Xaime Martínez

- Spain -

Xaime Martínez (Uviéu, 1993) is a writer, philologist and pop musician. He has written poetry collections in both Spanish and Asturian, such as Hibernia (Saltadera, 2017) or Cuerpos perdidos en las morgues (Ultramarinos, 2018), National Prize of Young Poetry “Miguel Hernández” 2019. He also released two albums together with the folk group La Bande and Ósculos d'agua nel Imperiu Asturianu (Araz, 2018), a solo book-disc. He was co-founder of the young literature magazine Oculta Lit and holds a PhD in Humanistic Research thanks to a thesis about literary fights in the 18th century. La fuercia o les 4 epifaníes de Martín Feito (Hoja de Lata, 2021), his first novel, was translated into Spanish (Malas Tierras, 2023). His work has been translated into languages such as Catalan, Swedish and English.

 


 


The vast array of perspectives offered by Xaime Martínez’s poetry places us before a literary line that is eclectic, mystical, and at times intentionally blurred. His writing is the manifestation of a continuous and voracious literary reflection.
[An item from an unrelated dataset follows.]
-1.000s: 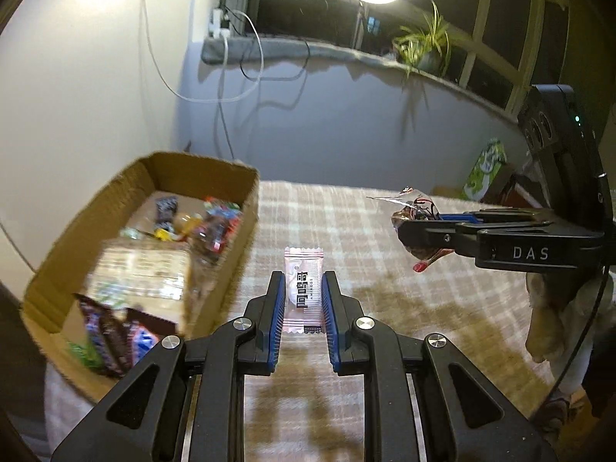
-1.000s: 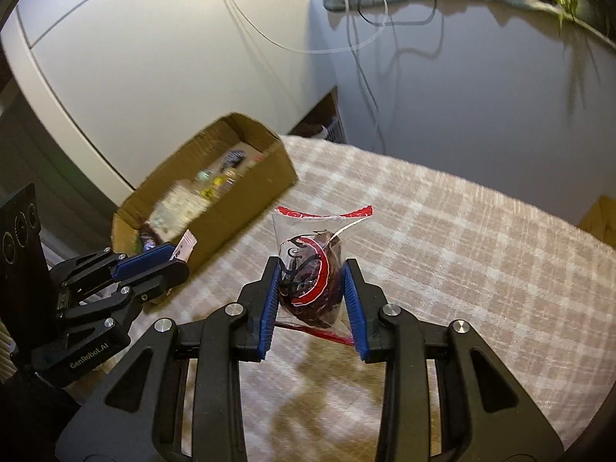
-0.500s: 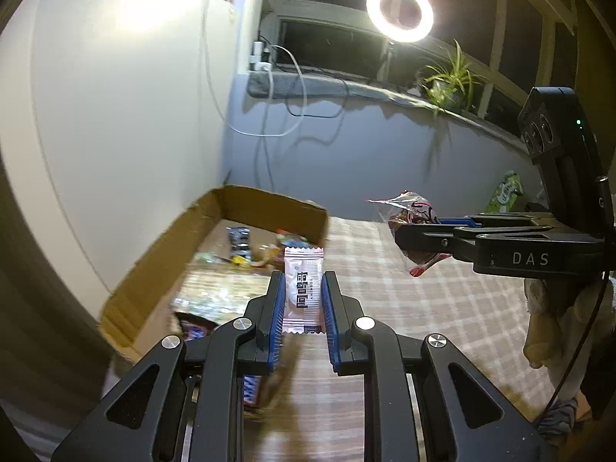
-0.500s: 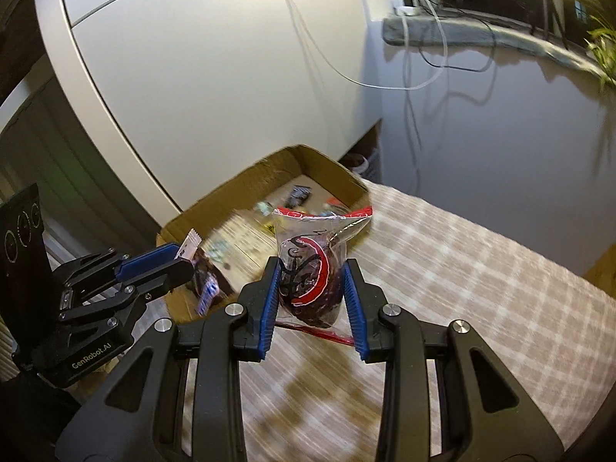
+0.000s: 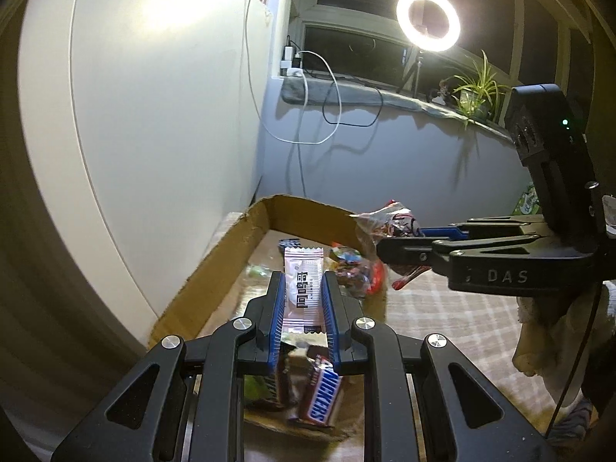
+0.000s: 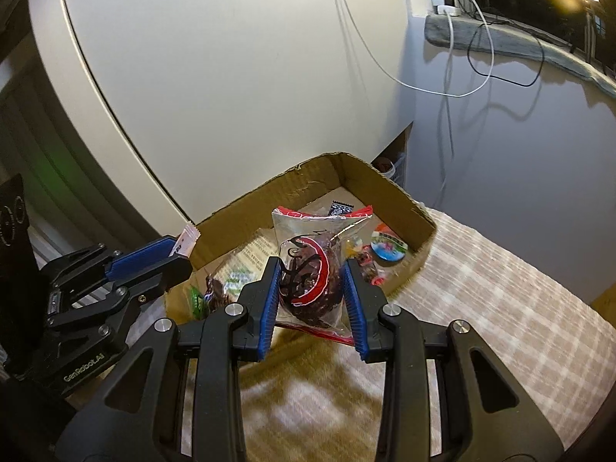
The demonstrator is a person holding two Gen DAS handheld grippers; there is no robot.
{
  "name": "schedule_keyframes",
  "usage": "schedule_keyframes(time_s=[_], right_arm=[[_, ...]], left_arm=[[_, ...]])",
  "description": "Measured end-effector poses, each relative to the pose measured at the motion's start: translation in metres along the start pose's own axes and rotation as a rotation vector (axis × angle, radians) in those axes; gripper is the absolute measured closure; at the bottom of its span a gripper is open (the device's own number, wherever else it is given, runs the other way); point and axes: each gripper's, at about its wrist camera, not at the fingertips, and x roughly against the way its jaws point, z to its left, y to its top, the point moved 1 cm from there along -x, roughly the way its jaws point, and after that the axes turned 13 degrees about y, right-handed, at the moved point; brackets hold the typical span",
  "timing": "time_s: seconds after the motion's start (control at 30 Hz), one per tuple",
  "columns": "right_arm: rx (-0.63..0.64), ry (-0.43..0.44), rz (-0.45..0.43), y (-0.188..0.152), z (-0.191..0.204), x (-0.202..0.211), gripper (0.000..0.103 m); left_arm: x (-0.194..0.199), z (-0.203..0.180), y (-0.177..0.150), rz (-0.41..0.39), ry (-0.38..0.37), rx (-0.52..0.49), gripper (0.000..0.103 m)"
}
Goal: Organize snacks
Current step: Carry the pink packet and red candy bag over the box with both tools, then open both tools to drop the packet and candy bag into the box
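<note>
My left gripper is shut on a pale pink snack packet with dark lettering and holds it above the near part of the open cardboard box. My right gripper is shut on a clear snack bag with a dark red-and-black filling, held in front of the box. In the left wrist view the right gripper comes in from the right over the box's right wall. In the right wrist view the left gripper is at the left over the box's near corner.
The box holds several snacks, among them Snickers bars and bright small candies. It stands on a checked tablecloth beside a white wall. A ring light, cables and a plant are at the windowsill.
Both grippers have moved left toward the box with their snacks still held. The left gripper went from over the tablecloth to over the box.
</note>
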Motion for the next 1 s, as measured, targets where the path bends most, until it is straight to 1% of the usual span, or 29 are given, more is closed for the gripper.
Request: schedule_keyframes(time_s=[0.27,0.5,0.67,1.0], right_arm=[[0.007,-0.004,0.036,0.008,-0.004,-0.026,0.069],[0.014,-0.026,0.059,0.016,-0.012,-0.041,0.069],[0.006,-0.031,0.059,0.02,-0.02,-0.046,0.069],[-0.006,-0.035,0.061,0.021,-0.033,-0.049,0.069]], left_arm=[[-0.018,0.011,0.002,0.014,0.016,0.012,0.086],[-0.035,0.011,0.007,0.037,0.021,0.005,0.086],[-0.041,0.009,0.012,0.034,0.028,-0.002,0.086],[-0.059,0.01,0.015,0.07,0.039,0.008,0.085]])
In Cuerpos perdidos en las morgues. Una novela de detectives (Lost Bodies in the Morgues. A Detective Novel, Ultramarinos, 2018), one of his most recent works, we find ourselves facing a complex exercise in intertextuality, within a universe that unsettles—precisely what the author intends. Against all that is spoken in vain, this transgressive writing rises up, breaking down, verse by verse, the already-written, aesthetic conventions, and the very notion of the literary itself.

 

Since the deceptive subtitle references a novel, it seems logical to approach the poetry as a barely concealed form of narrative. In this title-subtitle sequence, as editor Unai Velasco points out, “the identity of the poetry collection is immediately undermined when we are told it’s a ‘detective novel,’” drawing from pulp subgenres (from noir to sci-fi, by way of historical fiction). But perhaps one of its greatest accomplishments—very much in tune with Roberto Bolaño—is reclaiming for poetry the narrative possibilities that appear to have been hijacked by the random friends of mass-market realism (“50 kilos of adolescence, 200 grams of Internet”), reorienting them instead toward adventure and imagination, both everyday and dreamlike.

 

Xaime Martínez’s writing constructs an alternate world, seeking to restore an annihilated identity. His poems, laden with playful symbolism, reflect the absorption of all the voices that have shaped the poetic subject: a postmodern archetype that undertakes two overlapping actions—one of constructing a fictional discourse where the I delves into intimacy while attempting to deconstruct itself, and another of sketching a theory of the poet and his craft in this realm of “magnetic dusks.” At its best, the text feels like a joke (“at its worst, an ethical treatise”), a complex refinery of meaning that reveals the hidden face of events and leaves us suddenly shaken, exposing—beneath the absurd—the failure and sacrifice of the subject in a routine where the intimate (dis)order invalidates the external (dis)order.

 

A bold, original, ironic, and critical revision of history and identity—of a crime and the disappearance of the body—investigated by Fatal Destínez (Xaime Martínez), a cold, lost, dual detective à la Arturo Bandini, Nick Belane, or Arturo Belano. Furthermore, as the editor also notes, Xaime Martínez (Fatal Destínez) reclaims the idea of literature as erotic transformation and remedium amoris—as a hybrid lyrical terrain that moves, poem by poem, through an appropriately generic tradition, a literary crossfire, a gesture reminiscent of certain polymorphic postmodern narrative forms. As David Foster Wallace once predicted: “Fiction in gray times doesn’t have to be gray.”

 


 

Author:  Guillermo Sánchez Ungidos. From review Pregúntale al polvo, Destínez. La verdad (?) sobre el caso Cuerpos perdidos en las morgues. Una novela de detectives, de Xaime Martínez (El cuaderno, 2019)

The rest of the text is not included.